REQUIRED WORK
Although the data below holds other lines too, output only those from the line with "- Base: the" up to and including the line with "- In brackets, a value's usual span", exactly as they appear.

━━━ GIVEN INFORMATION ━━━

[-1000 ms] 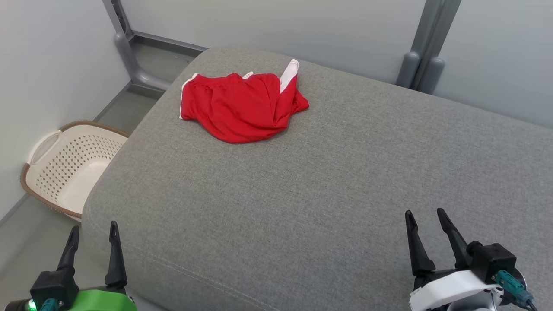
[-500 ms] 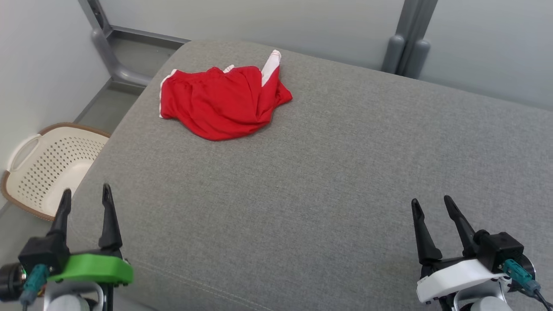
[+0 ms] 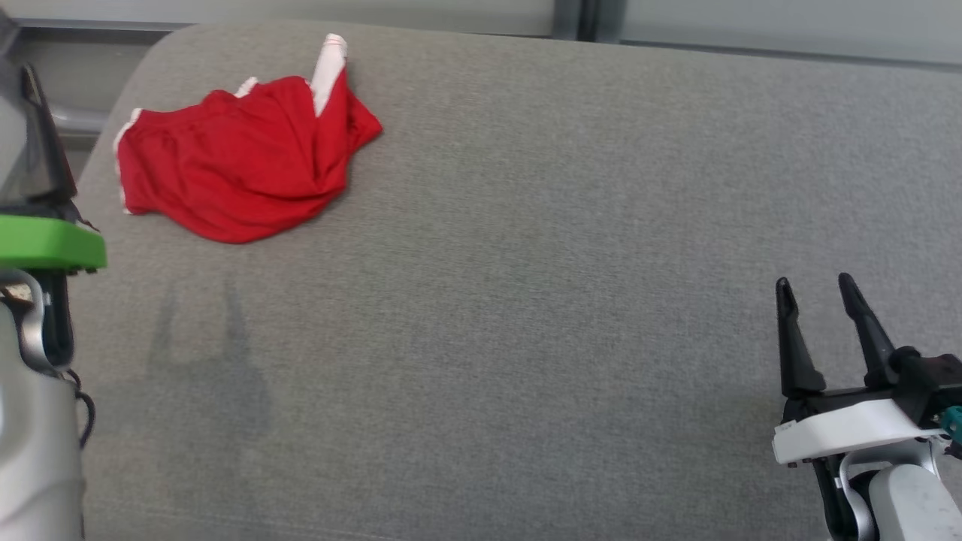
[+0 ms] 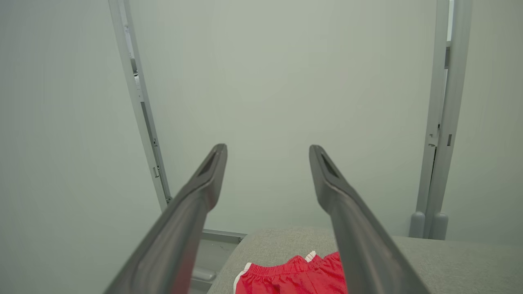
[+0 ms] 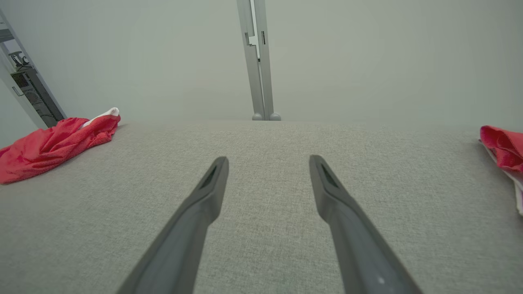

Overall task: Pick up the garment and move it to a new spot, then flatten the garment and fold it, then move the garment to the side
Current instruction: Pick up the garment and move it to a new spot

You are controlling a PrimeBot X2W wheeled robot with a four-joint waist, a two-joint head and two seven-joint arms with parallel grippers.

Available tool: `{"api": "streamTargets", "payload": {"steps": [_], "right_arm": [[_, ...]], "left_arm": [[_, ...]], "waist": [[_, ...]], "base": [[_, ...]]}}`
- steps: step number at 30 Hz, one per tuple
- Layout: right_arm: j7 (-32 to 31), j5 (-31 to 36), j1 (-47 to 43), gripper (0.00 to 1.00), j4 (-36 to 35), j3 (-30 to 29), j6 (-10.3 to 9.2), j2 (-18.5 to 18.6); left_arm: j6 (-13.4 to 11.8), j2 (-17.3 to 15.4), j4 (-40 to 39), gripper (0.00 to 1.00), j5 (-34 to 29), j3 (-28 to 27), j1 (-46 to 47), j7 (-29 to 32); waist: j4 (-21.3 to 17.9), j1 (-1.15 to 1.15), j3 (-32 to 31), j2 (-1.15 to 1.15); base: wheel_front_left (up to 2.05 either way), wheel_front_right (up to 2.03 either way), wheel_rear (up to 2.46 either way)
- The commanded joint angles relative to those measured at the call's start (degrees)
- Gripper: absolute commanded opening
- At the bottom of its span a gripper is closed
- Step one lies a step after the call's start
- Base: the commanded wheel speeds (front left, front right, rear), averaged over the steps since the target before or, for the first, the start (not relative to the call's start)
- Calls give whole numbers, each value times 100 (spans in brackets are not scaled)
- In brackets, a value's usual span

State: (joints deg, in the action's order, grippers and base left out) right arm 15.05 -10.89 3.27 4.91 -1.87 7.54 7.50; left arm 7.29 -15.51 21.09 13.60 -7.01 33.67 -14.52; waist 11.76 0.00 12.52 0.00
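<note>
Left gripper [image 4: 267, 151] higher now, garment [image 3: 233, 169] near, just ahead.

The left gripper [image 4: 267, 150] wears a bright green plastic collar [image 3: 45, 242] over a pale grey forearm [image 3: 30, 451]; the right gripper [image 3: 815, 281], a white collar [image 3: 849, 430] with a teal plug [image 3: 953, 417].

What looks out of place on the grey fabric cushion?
The red garment with white trim lies bunched and creased near the far left corner of the grey fabric cushion, not flat. The right wrist view shows a second red cloth on the cushion at that view's right edge.
</note>
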Motion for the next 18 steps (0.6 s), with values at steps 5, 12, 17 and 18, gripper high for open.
{"api": "streamTargets", "payload": {"steps": [5, 12, 17, 18], "right_arm": [[14, 27, 137, 100, -229, -344, -10, -91], [15, 22, 295, 100, -419, -438, -10, -182], [16, 49, 359, 100, -459, -470, -11, -219], [16, 51, 372, 100, -457, -479, -11, -220]], "left_arm": [[27, -440, 514, 100, 282, 254, 988, 174], [25, -770, 1468, 100, 660, 606, 1825, 773], [22, -868, 2174, 100, 916, 816, 2116, 1319], [17, -890, 2343, 100, 978, 865, 2127, 1478]], "waist": [[-1127, 0, 1117, 0], [-1416, 0, 1555, 0], [-1505, 0, 1679, 0], [-1513, 0, 1691, 0]], "base": [[0, 0, 0], [0, 0, 0], [0, 0, 0], [0, 0, 0]]}}
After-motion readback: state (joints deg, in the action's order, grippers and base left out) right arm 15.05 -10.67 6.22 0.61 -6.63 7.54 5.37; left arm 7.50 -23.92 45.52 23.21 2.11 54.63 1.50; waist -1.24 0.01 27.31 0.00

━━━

RESPONSE
- Base: the commanded wheel speeds (front left, front right, rear), averaged over the steps since the target before or, for the first, the start (not relative to the call's start)
- Calls give whole numbers, each value times 100 (spans in brackets are not scaled)
- In brackets, a value's usual span

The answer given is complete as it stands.